Eventually, in groups of about fifty, we were taken aboard English tugboats and ferried out to the U.S.S. Waccamaw, an oil tanker. After we were all on board, the Waccamaw set out for the open sea to catch up with the Yorktown.

That night, we had to sleep in 8-hour shifts, so that three men actually used the same bunk–one at a time. I was grateful to get some sleep because the waking hours were boring and for the first time ever, I got seasick when I stood in the chow line the next morning. I don’t think I actually threw up but I sure felt like I might.

Finally, that afternoon, we came alongside the Yorktown. Since it was due for refueling, the Waccamaw swung its oil hoses across the gap between the two ships and the crews of each began the process of refueling at sea while the two vessels cruised together, side by side, with less than the length of a football field between them.

In the meantime, it was decided to rig a highline across from an upper deck of the Waccamaw to the flight deck of the Yorktown and one by one, each of us were taken across in a bosun’s chair.

It was quite an experience, both pulling on the line that took other guys across, and then taking my own turn in the chair. Looking down from this precarious perch, high above the churning water between the ships, I got an exhilarating feeling. Only later did I feel a shudder of fear when I thought about what might have happened if I had fallen from the chair or if the line had broken.

Back aboard the Yorktown, I returned to my squadron and was relieved to learn I wasn’t in any trouble. I was told later that the powers-that-be in Washington had decided to call an “operational readiness alert” on all U.S. ships in foreign ports, just to see how fast they could get out to sea and, so I was told, they were allowed to leave once they had at least 3/4 of their crew aboard, which explained why hundreds of men were left behind.
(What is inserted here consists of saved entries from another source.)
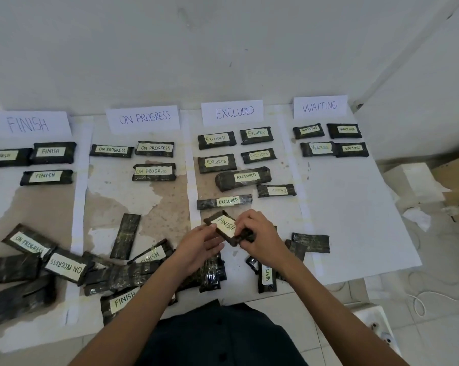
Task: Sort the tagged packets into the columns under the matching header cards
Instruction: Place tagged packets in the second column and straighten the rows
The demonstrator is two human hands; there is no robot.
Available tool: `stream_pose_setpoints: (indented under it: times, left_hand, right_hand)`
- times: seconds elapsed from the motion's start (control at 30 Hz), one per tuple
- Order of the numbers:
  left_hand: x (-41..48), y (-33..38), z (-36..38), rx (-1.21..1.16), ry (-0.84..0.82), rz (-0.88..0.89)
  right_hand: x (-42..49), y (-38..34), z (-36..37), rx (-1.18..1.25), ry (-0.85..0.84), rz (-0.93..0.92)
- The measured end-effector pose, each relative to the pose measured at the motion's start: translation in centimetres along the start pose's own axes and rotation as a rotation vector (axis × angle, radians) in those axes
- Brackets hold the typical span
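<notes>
Head view: both hands meet low in the middle of the tabletop, closed on one dark packet tagged FINISH. The left hand pinches its near-left edge; the right hand wraps its right end, fingers curled over the wrapper. The packet is lifted and tilted, tag up and readable, hovering just below the lowest EXCLUDED packet, so it sits over the wrong column for now.

The FINISH header card stands far left, with three FINISH packets beneath it; the lowest of these leaves bare tabletop below it. To do this step well, I would pass the packet to the left hand alone, since the target lies on that side, and carry it high enough to clear the ON PROGRESS column and the unsorted heap near the front edge. Set it down flat, tag upward and reading the same way as its neighbours, in the free spot beside or below the lowest FINISH packet, not overlapping it and inside the paper divider strip.

The wrapper looks glossy and may be slippery, so a grip across the width should hold better than a corner pinch. The right hand is then free to reach the WAITING packet lying just beneath it.
</notes>
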State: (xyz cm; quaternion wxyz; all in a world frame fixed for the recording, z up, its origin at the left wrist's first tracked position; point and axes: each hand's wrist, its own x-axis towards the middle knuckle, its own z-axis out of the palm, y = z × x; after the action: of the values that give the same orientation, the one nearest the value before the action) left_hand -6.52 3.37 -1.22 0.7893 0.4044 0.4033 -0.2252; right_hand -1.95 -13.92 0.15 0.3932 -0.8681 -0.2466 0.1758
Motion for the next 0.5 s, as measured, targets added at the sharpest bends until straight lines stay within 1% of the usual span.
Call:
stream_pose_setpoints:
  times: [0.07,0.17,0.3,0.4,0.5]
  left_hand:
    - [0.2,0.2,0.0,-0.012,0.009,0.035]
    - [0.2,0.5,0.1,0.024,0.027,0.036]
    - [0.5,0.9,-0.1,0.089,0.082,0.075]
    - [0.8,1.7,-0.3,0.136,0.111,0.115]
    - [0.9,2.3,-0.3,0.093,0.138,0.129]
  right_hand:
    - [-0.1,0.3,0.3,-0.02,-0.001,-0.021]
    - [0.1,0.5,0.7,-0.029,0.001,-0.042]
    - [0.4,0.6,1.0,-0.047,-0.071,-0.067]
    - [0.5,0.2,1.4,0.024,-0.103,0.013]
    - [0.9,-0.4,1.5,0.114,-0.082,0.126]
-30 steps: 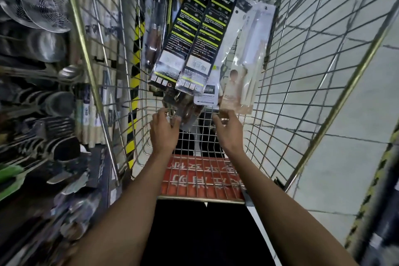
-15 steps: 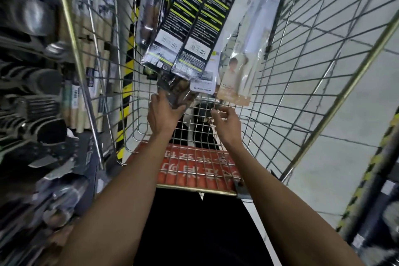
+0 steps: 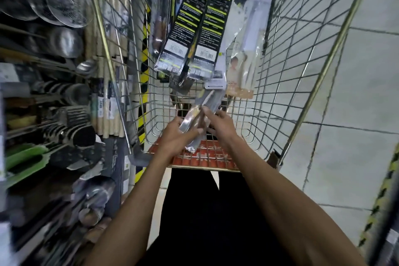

On October 19, 1969, the New York Times ran a United Press report of the Yorktown’s sudden departure from Rotterdam, saying that it had caused “some apprehension.” The story included the fact “that some of her 2,800 crew men were left ashore on leave.” It was further remarked that the U.S.S. Franklin D. Roosevelt, a carrier at Mayport, Florida, had also received orders to put out to sea quickly. I did not see this report at the time of its publication but it confirms the story I was told, namely that the ship’s leaving unexpectedly was due to “an apparent readiness test.” On October 20, however, the Times reported “Washington seemed at a loss today for an explanation of emergency ship movements around the world yesterday,” which had raised some “speculation here and abroad that a crisis was brewing.” A former Yorktown public information officer, Lt. J.G. Dale Potts, states on another Yorktown website that the reason for all the excitement was “a Russian submarine,” which had been “reported coming over the North Pole.” Potts says further that this led Washington to order the Yorktown “to do our ASW (anti-submarine warfare) role of hunting and finding it.” This information, which I discovered more than thirty years after the event, leads me to wonder if there is not even more to the story. Perhaps someday, when I have some spare time to devote to it, I will try to find out.

Ed’s note: If you happen to miss a ship’s movement, it is probably a good idea to be in a crowd standing on the pier instead of standing there alone.